The museum went right through Flamsteed house where John Flamsteed was installed as the first Astronomer General by Charles II in 1675. It demonstrates the methods used for working out the longitude over the years. What we had never realised was that this was important for sailors who need to be able to pinpoint their position on the Earth to avoid collision and shipwreck. Clocks which used pendulums did not work properly at sea as the movement of the sea adversely affects the movement of the clock and therefore the time and the measurements.

John Harrison was a self-educated English carpenter and clockmaker who invented a marine chronometer, a long-sought-after device for solving the problem of calculating longitude while at sea. His solution revolutionized navigation and greatly increased the safety of long-distance sea travel. The problem he solved was considered so important that the British Parliament offered financial rewards of up to £20,000 under the 1714 Longitude Act. Four prototypes of the H clock, H1, H2, H3 and H4 are all display and all still working. ‘H1’, the timekeeper is unaffected by the motion of a ship owing to its two interconnected swinging balances.

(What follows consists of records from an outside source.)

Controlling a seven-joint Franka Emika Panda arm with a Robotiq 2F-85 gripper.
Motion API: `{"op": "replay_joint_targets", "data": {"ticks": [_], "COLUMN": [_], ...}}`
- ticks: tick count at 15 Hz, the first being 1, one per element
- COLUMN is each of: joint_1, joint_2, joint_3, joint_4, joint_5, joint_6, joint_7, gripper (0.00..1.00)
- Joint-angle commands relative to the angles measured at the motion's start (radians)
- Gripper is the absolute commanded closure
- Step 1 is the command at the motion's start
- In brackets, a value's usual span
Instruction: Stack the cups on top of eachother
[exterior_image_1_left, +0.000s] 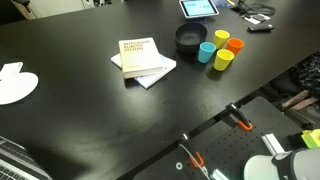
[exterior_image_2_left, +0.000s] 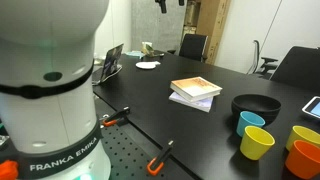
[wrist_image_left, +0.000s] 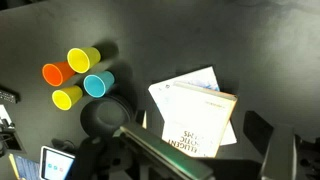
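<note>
Four small cups stand close together on the black table, all upright and apart. The teal-blue cup (wrist_image_left: 97, 85) (exterior_image_1_left: 206, 51) (exterior_image_2_left: 250, 122) is nearest the black bowl. The green cup (wrist_image_left: 80, 60) (exterior_image_1_left: 224, 60) (exterior_image_2_left: 257, 143), the orange cup (wrist_image_left: 55, 73) (exterior_image_1_left: 236, 45) (exterior_image_2_left: 305, 160) and the yellow cup (wrist_image_left: 67, 97) (exterior_image_1_left: 220, 38) (exterior_image_2_left: 304, 137) stand around it. My gripper (wrist_image_left: 210, 160) is open and empty. It is high above the table, roughly over the book and well away from the cups.
A black bowl (wrist_image_left: 105, 115) (exterior_image_1_left: 190, 38) (exterior_image_2_left: 256, 106) stands next to the cups. A book on loose papers (wrist_image_left: 195, 110) (exterior_image_1_left: 145, 58) (exterior_image_2_left: 195, 92) lies beyond it. A tablet (exterior_image_1_left: 198, 8) is near the far edge and a white plate (exterior_image_1_left: 15, 85) is at the table's other end. The robot base (exterior_image_2_left: 50, 90) fills one side.
</note>
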Motion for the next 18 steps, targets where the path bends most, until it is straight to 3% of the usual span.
{"op": "replay_joint_targets", "data": {"ticks": [1,8,11,18], "joint_1": [0.047,0.047,0.009,-0.048], "joint_2": [0.009,0.007,0.078,0.249], "joint_3": [-0.039,-0.039,-0.065,-0.259], "joint_4": [0.006,0.013,0.032,0.050], "joint_5": [-0.017,-0.017,-0.051,-0.168], "joint_6": [-0.005,-0.005,0.004,0.093], "joint_7": [0.015,0.015,0.081,0.089], "gripper": [0.00,0.00,0.00,0.00]}}
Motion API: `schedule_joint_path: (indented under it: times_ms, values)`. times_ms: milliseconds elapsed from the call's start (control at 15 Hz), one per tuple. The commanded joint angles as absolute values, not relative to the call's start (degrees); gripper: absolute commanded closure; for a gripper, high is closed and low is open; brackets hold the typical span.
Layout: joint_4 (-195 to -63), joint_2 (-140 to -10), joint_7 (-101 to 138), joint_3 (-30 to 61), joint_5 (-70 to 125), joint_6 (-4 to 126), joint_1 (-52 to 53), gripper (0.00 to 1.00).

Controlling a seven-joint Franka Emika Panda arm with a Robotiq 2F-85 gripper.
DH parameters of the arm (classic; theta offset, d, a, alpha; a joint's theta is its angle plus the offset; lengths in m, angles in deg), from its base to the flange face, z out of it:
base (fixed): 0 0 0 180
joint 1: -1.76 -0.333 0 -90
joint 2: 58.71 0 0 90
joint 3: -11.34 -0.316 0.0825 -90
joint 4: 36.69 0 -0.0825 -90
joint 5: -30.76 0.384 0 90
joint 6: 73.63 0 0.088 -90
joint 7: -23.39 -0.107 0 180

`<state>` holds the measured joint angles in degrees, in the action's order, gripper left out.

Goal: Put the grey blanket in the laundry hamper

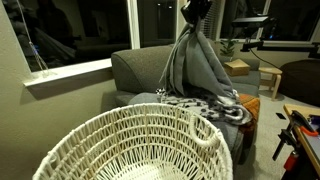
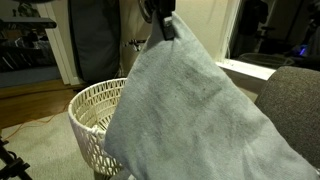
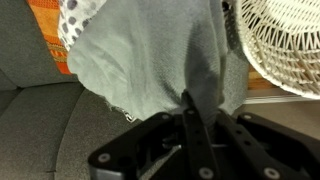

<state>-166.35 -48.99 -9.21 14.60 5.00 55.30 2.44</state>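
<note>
My gripper (image 1: 193,14) is shut on the grey blanket (image 1: 195,68) and holds it lifted high above the sofa, so it hangs in long folds. In an exterior view the gripper (image 2: 163,20) pinches the blanket's top and the pale blue-grey cloth (image 2: 185,110) fills the foreground. In the wrist view the fingers (image 3: 190,105) clamp a fold of the blanket (image 3: 150,55). The laundry hamper (image 1: 130,150), white open-weave rope, stands on the floor in front of the sofa. It also shows in the other exterior view (image 2: 92,105) and in the wrist view (image 3: 285,40).
A black-and-white spotted blanket (image 1: 215,105) lies on the seat of the dark grey sofa (image 1: 135,70). An orange cushion (image 1: 248,102) sits at the seat's end. A window sill (image 1: 65,72) runs behind. A table edge (image 1: 305,125) stands to the side.
</note>
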Motion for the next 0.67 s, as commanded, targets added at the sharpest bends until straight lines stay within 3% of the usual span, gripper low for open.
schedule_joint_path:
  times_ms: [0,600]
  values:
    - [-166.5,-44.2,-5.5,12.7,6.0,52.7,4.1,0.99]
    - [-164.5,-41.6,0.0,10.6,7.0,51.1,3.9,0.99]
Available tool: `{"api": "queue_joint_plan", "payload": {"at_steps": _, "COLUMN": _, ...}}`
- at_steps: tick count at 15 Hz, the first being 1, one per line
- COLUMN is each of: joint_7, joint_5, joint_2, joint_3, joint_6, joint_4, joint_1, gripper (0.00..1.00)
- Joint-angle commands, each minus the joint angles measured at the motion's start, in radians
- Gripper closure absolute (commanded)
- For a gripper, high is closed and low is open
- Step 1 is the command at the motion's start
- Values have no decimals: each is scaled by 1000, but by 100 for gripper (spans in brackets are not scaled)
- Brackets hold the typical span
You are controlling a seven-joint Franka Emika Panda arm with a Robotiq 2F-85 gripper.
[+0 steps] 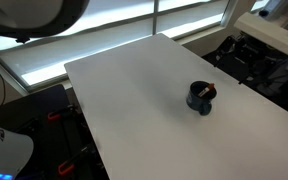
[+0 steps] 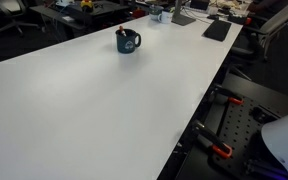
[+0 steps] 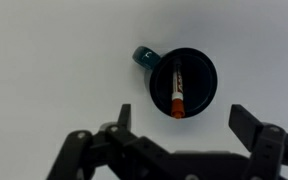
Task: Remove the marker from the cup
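The dark blue-black cup (image 3: 184,84) stands upright on the white table, with its handle (image 3: 143,56) at the upper left in the wrist view. The reddish-orange marker (image 3: 176,96) lies inside it, leaning on the rim nearest my gripper. My gripper (image 3: 184,125) hovers above the cup, open and empty, its fingers apart on either side just below the cup in that view. The cup also shows in both exterior views (image 1: 201,98) (image 2: 127,41), with the marker tip poking out (image 1: 212,91). The gripper is not in either exterior view.
The white table (image 1: 134,90) (image 2: 94,100) is large and bare around the cup. Dark equipment and red clamps (image 2: 219,150) sit along its edges. Desks with clutter (image 2: 184,15) stand beyond the far end.
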Motion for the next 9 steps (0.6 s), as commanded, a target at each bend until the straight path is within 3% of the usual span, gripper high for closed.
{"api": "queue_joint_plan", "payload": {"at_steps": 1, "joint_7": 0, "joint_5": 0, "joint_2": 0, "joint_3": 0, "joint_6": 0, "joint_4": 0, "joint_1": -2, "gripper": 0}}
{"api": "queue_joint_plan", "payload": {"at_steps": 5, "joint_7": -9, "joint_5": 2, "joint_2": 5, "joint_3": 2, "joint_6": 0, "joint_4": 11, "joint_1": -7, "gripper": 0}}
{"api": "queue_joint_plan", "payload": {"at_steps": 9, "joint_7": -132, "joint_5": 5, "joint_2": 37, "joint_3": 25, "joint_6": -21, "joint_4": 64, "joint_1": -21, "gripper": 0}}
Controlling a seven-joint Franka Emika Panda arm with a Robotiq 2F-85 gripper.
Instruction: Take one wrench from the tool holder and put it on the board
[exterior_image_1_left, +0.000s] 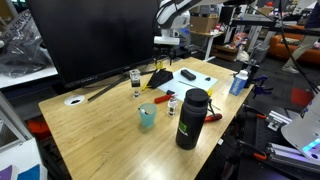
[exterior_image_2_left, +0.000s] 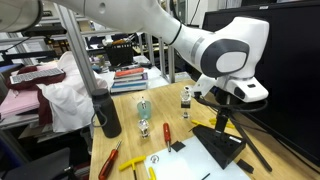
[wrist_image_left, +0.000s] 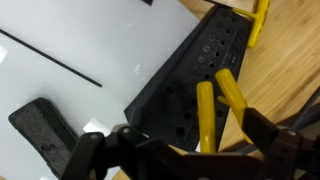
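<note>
The tool holder (wrist_image_left: 185, 75) is a low black wedge full of holes, lying half on the white board (wrist_image_left: 70, 50). Yellow-handled wrenches stand in it: one (wrist_image_left: 205, 115) in the middle, one (wrist_image_left: 233, 92) beside it, and a third (wrist_image_left: 258, 20) at the far end. My gripper (wrist_image_left: 185, 150) hangs just above the holder, open, its dark fingers (wrist_image_left: 275, 140) on either side of the two near yellow handles and touching neither. In both exterior views the gripper (exterior_image_1_left: 166, 48) (exterior_image_2_left: 225, 105) is over the holder (exterior_image_1_left: 160, 76) (exterior_image_2_left: 226, 148). A small dark patch (wrist_image_left: 40, 125) lies on the board (exterior_image_1_left: 197, 76).
A tall black bottle (exterior_image_1_left: 191, 118) and a teal cup (exterior_image_1_left: 147, 116) stand near the table's front. A red screwdriver (exterior_image_1_left: 160, 100), small bottles (exterior_image_1_left: 135, 80), a round white disc (exterior_image_1_left: 75, 100) and a blue container (exterior_image_1_left: 238, 82) lie around. A large dark monitor (exterior_image_1_left: 95, 35) stands behind.
</note>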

It compensates for changes in temperature and thanks to extensive anti-friction devices, runs without any lubrication.

We also went to see the telescope which was at one time the biggest telescope in the world. We arrived just after a group of young school children who were asking lots of very interesting questions so were lucky to hear the explanations about the telescope.

We then walked down through Greenwich Park going first to W000 00.000, the real Greenwich Meridian then down the hill to the Queen’s House. Queen’s House is a former royal residence built between 1616 and 1635 in Greenwich by the architect Inigo Jones, for Anne of Denmark, the queen of King James I. We walked through the house looking at all the artwork which was mostly themed on the sea and portraits of admirals etc. There was one fabulous work of Queen Elizabeth I which has been restored in the last few years. We were able to see a short film documenting the conservation of this painting. There was also some fabulous large modern works by Max based on flowers and fire. They were brilliant and my favourite modern art I have come across.

We then made our way back to Cutty Sark and the DLR station was nearby so we caught the train. We had to change trains twice but only from one side of the station to the other. There were no steps which was a great relief at that time of the day. By about 4, we were back at the car and on our way home without hitting the heavy commuter traffic. A fabulous day!